- Problem requirements -
Starting at the line with "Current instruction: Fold", retype every line through the end of the listing exactly as written, and nothing before it.

- Given information -
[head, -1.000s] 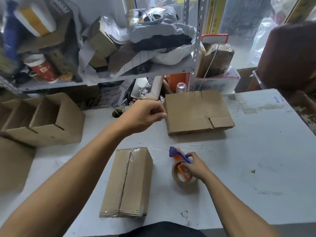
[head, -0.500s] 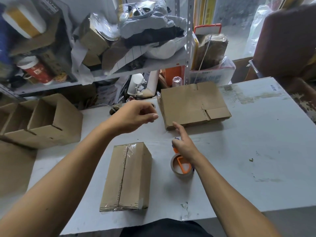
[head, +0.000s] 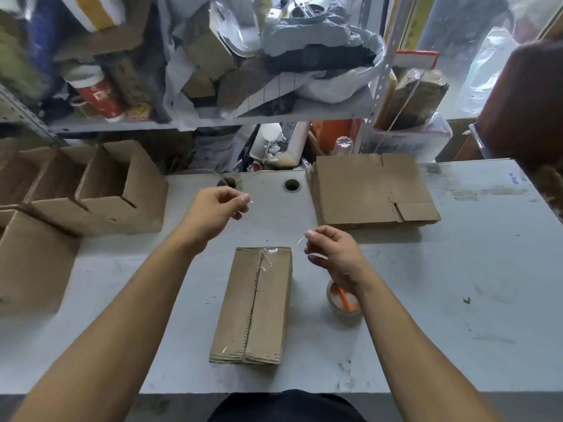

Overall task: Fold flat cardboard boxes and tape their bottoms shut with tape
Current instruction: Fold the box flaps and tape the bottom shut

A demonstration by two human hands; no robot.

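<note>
A strip of clear tape (head: 274,220) is stretched between two hands above a folded box (head: 253,306) on the counter (head: 457,300).
Head view: left hand (head: 213,214) and right hand (head: 332,254) each pinch an end; keeping it taut and centred over the seam should avoid wrinkles; the tape roll (head: 342,300) lies beside the box.

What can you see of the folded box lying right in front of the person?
The folded cardboard box is plain brown corrugated cardboard, long and narrow, lying on the grey table with its flapped face up. Two flaps meet in a centre seam running away from the person. Clear tape glints over the seam, crinkled at the far end and wrapping the near edge. The box sits between the forearms; neither hand touches it. The tape roll lies just to its right, apart from it.
</note>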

- Output for this task -
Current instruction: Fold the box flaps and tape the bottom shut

A demonstration by two human hands; no robot.

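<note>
A strip of clear tape (head: 274,220) is stretched between two hands above a folded box (head: 253,306) on the counter (head: 457,300).
Head view: left hand (head: 213,214) and right hand (head: 332,254) each pinch an end; keeping it taut and centred over the seam should avoid wrinkles; the tape roll (head: 342,300) lies beside the box.

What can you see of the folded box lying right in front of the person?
The folded cardboard box is plain brown corrugated cardboard, long and narrow, lying on the grey table with its flapped face up. Two flaps meet in a centre seam running away from the person. Clear tape glints over the seam, crinkled at the far end and wrapping the near edge. The box sits between the forearms; neither hand touches it. The tape roll lies just to its right, apart from it.
</note>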

The exercise is finished.